В восемь часов завтракать ей совсем не хотелось: приобретенные на судне привычки быстро покинули ее. За не очень обильной едой сидела подчеркнуто вежливая, хорошо воспитанная женщина с прекрасными манерами, умевшая поддержать разговор... Но женщина эта, в Париже ничем не отличавшаяся от парижанок, ничуть не напоминала пылкую любовницу, не знавшую устали в постели.
Даже синих кругов под глазами, какие в подобных случаях обычно появляются у женщин, Ансис не смог бы разглядеть.
— Бегу на судно. Ночью отходим, — сказал он, словно извиняясь. — После обеда, с твоего разрешения, зайду попрощаться. Или, может быть... ты меня проводишь? — Уже в прихожей он проговорил: — Хотел бы все же знать: ты будешь ждать меня?
— Этого я обещать не могу.
— После всего, что было?
— Мы свободные люди и не станем связывать себя обещаниями.
— Эх, Ивета, несчастный ты человек.
— А ты, Ансис, ты сам? Потому ли мы несчастны, что свободны?
Наконец он ушел на несколько часов, и она смогла заняться домом и приготовиться к длинной рабочей неделе. Ей не повезло с самого начала: вытирая пыль, она задела тряпкой и разбила свой талисман — гномика, сидевшего на полке с целым мешком денег за спиной и лукаво улыбавшегося. Она махнула рукой и, впервые в жизни, позволила себе не довести дела до конца — просто улеглась на диван и в этот день больше ничего не делала.
«Что привезла я из поездки? Для себя? Для науки?»

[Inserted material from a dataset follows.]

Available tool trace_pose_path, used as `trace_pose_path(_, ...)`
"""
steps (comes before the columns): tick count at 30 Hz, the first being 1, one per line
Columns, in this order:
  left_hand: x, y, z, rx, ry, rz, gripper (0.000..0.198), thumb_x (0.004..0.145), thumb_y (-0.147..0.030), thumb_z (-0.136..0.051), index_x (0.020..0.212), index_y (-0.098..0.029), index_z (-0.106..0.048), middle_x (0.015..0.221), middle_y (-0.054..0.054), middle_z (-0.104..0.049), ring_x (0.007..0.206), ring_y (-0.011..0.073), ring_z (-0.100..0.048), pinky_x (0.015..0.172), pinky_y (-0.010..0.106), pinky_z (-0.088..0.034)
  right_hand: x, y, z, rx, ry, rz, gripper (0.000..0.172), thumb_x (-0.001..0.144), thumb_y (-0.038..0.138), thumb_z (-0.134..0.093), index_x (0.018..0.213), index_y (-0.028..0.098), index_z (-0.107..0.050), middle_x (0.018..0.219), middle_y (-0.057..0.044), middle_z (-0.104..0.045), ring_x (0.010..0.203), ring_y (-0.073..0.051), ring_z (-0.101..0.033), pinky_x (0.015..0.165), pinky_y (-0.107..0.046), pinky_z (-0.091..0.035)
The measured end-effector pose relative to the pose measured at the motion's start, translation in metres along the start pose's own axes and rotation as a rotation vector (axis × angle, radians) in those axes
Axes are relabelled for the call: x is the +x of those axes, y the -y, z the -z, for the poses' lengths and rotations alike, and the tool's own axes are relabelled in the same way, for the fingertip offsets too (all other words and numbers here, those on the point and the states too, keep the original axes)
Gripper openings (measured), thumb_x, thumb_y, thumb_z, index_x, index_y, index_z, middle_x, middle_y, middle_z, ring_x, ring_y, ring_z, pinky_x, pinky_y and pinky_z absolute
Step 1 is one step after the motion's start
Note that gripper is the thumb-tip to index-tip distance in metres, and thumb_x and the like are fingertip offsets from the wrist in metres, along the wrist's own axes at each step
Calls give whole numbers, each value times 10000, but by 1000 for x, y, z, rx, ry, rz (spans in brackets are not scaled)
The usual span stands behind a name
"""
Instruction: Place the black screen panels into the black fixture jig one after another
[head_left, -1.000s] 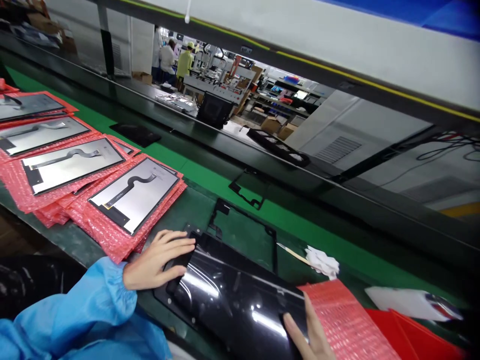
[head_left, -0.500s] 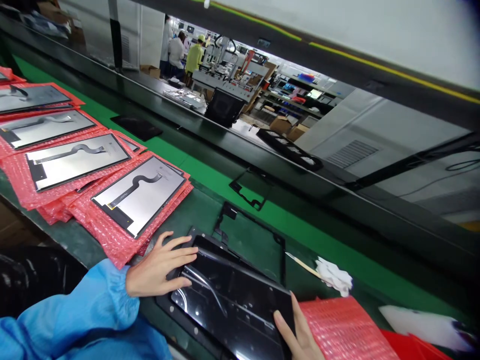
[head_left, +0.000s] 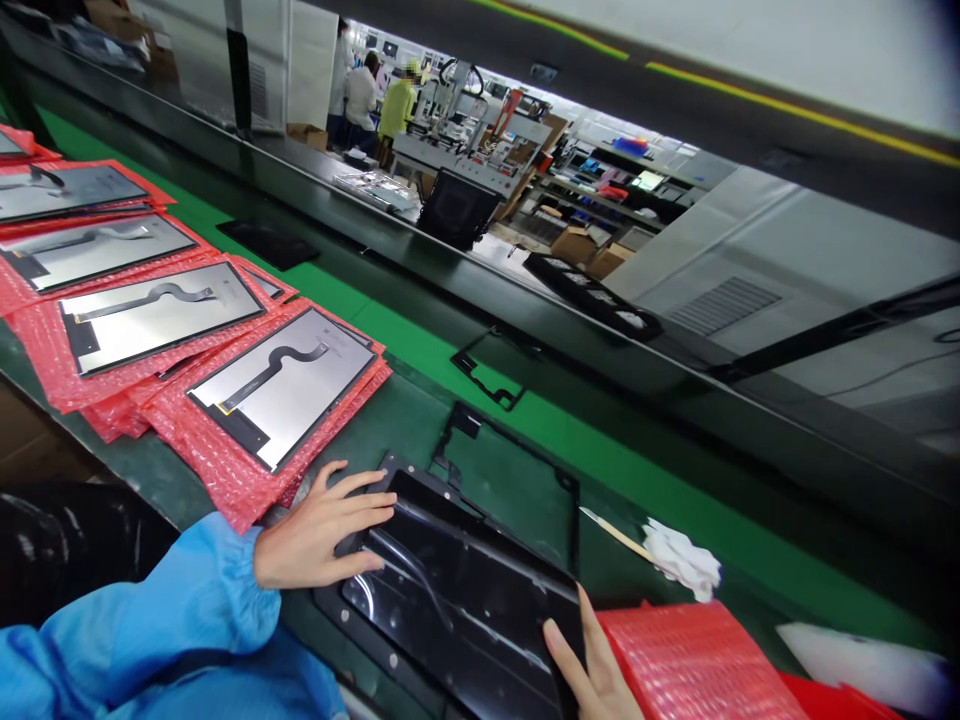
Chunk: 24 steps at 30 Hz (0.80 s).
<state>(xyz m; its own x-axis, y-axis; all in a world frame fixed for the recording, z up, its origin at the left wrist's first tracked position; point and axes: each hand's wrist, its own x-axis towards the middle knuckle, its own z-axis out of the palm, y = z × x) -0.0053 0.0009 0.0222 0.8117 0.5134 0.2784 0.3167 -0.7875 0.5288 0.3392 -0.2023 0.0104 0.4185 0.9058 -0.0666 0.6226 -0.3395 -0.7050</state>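
Observation:
A glossy black screen panel (head_left: pixel 480 600) lies tilted on a black fixture plate (head_left: pixel 358 632) with small round metal dots along its border. My left hand (head_left: pixel 322 532) rests at the panel's left end, fingers spread and stretched out, the fingertips on its edge. At the right end my right hand (head_left: pixel 596 670) grips the panel, its thumb on top and its other fingers mostly hidden along the far side. Just behind the panel lies a thin black frame (head_left: pixel 575 525) on the bench.
To the left, several display panels (head_left: pixel 285 385) with ribbon cables lie on red bubble wrap (head_left: pixel 214 480). A thin tool with a pale handle (head_left: pixel 622 530) touches a white cloth (head_left: pixel 681 558). More red bubble wrap (head_left: pixel 697 655) sits at right. A smaller black frame (head_left: pixel 487 382) lies on the green strip.
The view has shifted slightly. Both hands keep their places on the panel, and the reflections on its surface have changed a little.

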Motion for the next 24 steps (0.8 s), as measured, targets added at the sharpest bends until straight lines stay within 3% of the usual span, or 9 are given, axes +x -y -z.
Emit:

Подумать только, именно она занималась в институте проблемами семьи. Отношениями мужчины и женщины. Беседовала с людьми, и люди открывали ей свое сердце. И что же она там увидела? Может быть, то, что на брак ложится слишком тяжелое бремя и многие его не выдерживают? Когда и как начинается неудовлетворенность, недоброжелательство супругов, ощущение душевного голода? Скрывается ли причина в самих людях, в самом ли браке, как форме соединения двух человек, или во всем, что окружает нас, и в очень, очень давно возникшем представлении о семейном счастье, как о чем-то особенно хрупком, слабом, легко разрушимом? Наверное, Ансис был прав: не надо противопоставлять мужчину женщине. Не надо винить друг друга. Что может она сказать в упрек Берзиньшу? И в чем он обвинит ее?